TASK STATEMENT: The entries below contain pictures, which are to be left out; write out exactly, and only, the lines from the line with "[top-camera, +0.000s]" up to and including the line with "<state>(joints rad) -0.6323".

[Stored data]
== == ==
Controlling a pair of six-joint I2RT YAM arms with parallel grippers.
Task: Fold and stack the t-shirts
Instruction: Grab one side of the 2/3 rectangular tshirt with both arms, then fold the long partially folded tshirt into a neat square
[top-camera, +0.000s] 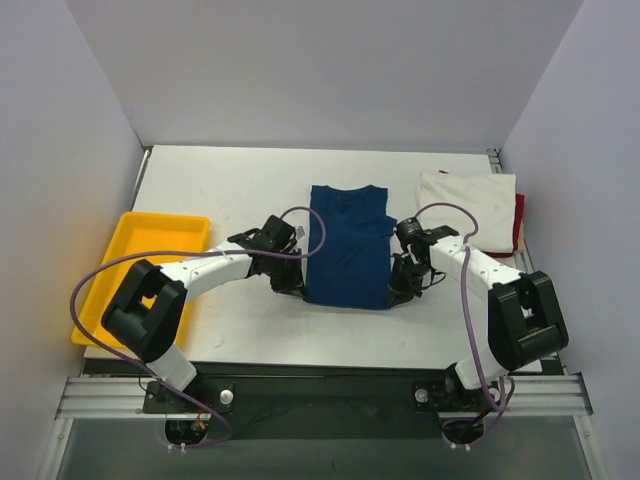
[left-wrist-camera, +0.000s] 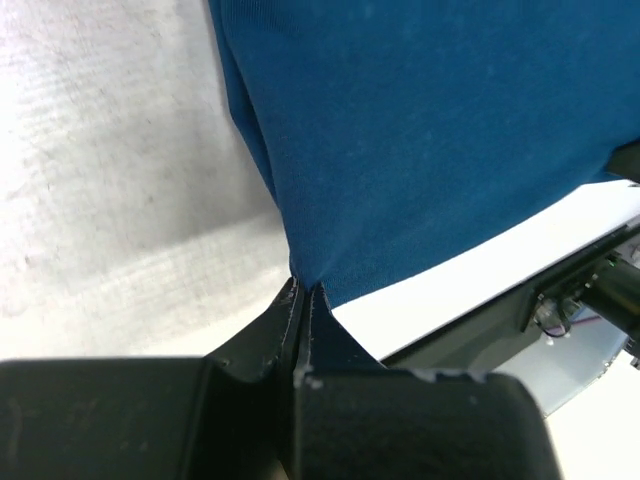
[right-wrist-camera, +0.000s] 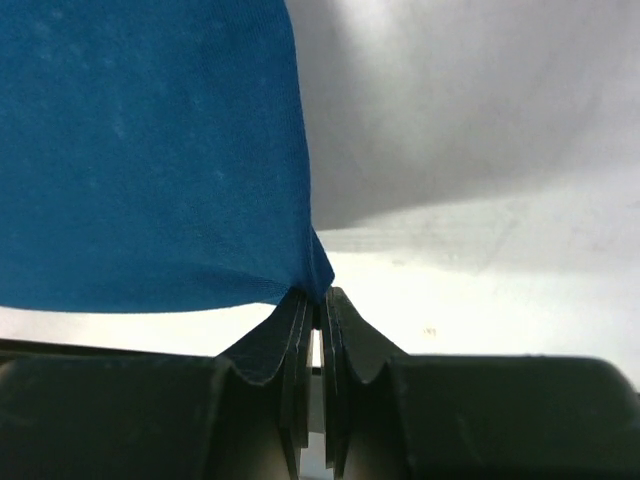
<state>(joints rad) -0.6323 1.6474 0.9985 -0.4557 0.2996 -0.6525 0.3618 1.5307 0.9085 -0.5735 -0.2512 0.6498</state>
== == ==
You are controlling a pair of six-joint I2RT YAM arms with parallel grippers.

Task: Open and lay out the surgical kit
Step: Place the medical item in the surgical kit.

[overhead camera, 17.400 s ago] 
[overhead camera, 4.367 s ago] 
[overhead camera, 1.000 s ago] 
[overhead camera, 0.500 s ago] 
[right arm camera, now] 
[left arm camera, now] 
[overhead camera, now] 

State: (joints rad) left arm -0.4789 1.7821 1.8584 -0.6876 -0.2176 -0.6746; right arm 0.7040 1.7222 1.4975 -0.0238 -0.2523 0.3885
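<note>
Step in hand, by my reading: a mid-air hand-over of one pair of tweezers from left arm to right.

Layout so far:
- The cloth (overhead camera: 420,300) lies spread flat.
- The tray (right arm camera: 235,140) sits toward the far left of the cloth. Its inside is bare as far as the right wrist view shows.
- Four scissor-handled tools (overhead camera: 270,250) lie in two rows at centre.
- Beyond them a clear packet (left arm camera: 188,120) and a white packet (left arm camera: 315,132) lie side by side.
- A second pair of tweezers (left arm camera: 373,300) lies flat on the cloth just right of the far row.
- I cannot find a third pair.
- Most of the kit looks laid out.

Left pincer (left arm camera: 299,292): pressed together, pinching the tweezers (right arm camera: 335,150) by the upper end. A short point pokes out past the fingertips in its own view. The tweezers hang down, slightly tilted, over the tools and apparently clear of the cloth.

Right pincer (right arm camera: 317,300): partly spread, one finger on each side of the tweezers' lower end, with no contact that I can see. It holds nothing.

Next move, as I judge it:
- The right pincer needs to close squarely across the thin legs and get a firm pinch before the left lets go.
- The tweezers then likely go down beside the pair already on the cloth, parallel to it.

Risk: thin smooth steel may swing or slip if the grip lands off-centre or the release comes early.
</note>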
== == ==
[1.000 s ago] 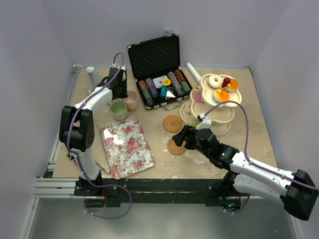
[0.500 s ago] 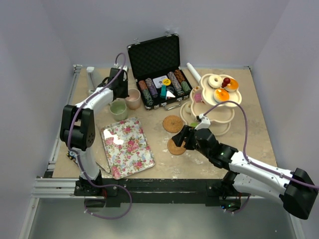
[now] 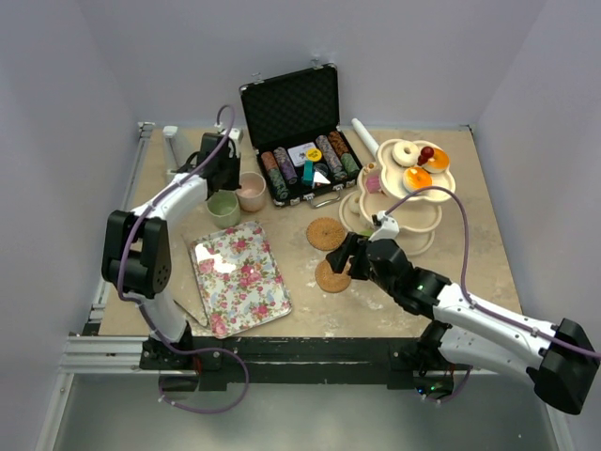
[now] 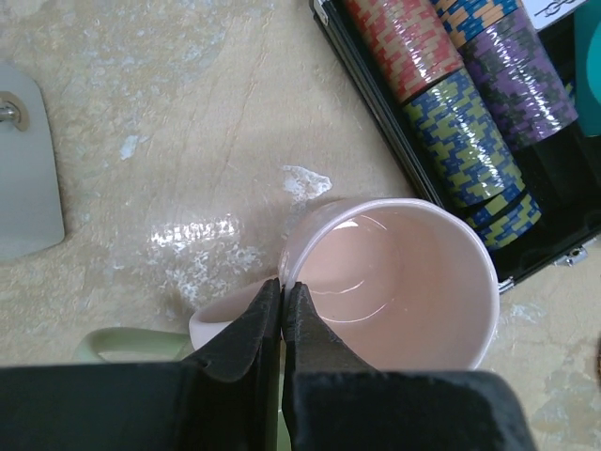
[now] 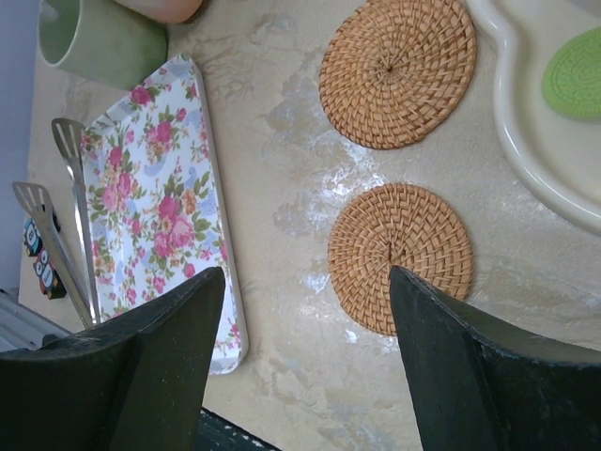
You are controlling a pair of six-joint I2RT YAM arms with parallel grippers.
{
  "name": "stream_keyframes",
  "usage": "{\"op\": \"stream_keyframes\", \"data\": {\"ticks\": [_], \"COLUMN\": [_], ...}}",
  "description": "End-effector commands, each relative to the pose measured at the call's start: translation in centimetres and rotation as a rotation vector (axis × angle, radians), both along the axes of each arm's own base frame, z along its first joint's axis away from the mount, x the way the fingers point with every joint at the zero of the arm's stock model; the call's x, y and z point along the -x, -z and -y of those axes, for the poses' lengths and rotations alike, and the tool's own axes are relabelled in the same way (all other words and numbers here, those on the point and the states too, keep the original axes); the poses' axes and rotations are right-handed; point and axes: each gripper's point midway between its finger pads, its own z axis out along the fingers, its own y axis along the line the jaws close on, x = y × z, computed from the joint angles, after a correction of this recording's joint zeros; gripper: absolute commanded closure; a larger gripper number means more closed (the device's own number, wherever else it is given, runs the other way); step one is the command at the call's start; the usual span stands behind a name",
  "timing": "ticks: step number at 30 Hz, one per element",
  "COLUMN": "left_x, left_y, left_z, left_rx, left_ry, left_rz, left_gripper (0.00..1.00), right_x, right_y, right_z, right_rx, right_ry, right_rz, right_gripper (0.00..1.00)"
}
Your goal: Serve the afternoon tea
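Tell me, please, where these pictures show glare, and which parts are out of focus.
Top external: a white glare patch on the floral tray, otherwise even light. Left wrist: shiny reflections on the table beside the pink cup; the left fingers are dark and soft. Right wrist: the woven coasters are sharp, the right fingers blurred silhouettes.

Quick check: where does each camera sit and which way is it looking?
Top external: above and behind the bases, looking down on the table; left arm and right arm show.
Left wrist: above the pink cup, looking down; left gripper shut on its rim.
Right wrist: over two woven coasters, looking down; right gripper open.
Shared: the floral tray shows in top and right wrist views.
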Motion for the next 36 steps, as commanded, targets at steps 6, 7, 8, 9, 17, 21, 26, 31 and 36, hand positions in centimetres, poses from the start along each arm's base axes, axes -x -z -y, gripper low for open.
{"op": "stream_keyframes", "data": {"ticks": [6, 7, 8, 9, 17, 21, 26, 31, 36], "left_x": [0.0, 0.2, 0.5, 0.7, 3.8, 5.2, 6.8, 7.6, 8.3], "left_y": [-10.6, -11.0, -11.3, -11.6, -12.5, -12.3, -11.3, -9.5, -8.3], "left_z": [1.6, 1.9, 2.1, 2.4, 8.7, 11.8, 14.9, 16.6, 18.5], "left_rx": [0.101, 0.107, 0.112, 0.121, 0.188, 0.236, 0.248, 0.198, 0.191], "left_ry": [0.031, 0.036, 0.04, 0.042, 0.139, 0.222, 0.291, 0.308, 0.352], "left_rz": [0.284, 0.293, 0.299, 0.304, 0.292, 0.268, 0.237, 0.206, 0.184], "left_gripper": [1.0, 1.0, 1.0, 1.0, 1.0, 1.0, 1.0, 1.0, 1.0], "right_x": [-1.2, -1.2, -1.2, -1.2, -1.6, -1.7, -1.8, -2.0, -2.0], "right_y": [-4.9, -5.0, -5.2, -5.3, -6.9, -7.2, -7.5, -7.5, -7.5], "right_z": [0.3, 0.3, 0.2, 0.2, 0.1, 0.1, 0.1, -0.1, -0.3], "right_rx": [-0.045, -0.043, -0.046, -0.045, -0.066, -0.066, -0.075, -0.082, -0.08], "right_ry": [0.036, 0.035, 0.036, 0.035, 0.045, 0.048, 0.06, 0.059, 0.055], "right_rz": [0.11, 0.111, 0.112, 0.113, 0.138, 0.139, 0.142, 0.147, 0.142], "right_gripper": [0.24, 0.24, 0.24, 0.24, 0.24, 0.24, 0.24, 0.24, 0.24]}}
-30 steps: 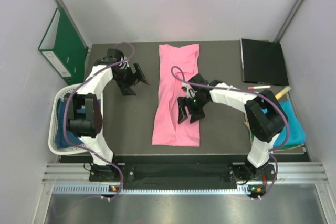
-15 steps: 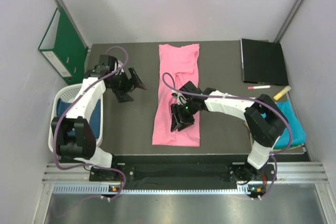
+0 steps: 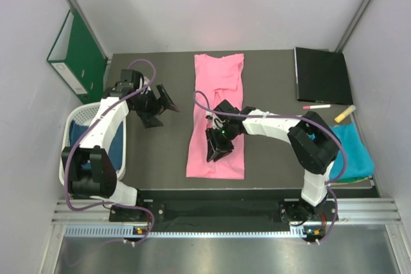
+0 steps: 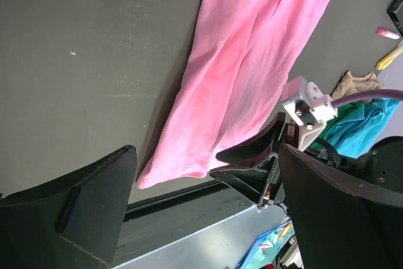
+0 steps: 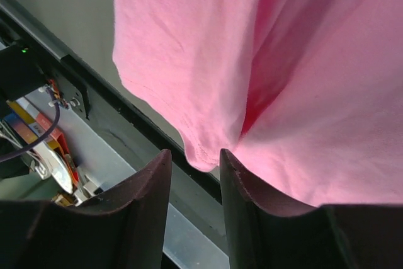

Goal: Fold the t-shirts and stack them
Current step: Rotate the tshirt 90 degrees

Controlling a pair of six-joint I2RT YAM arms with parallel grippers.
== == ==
RESULT OF THE EXERCISE:
[top-camera, +0.000s] 
[left-wrist-camera, +0.000s] 
[right-wrist-camera, +0.000s] 
<state>(joints rad) -0.6323 1.6474 0.9985 -0.4557 0.2996 -0.6525 0.3618 1.5307 0.9085 -0.5735 -0.2512 0.6498</state>

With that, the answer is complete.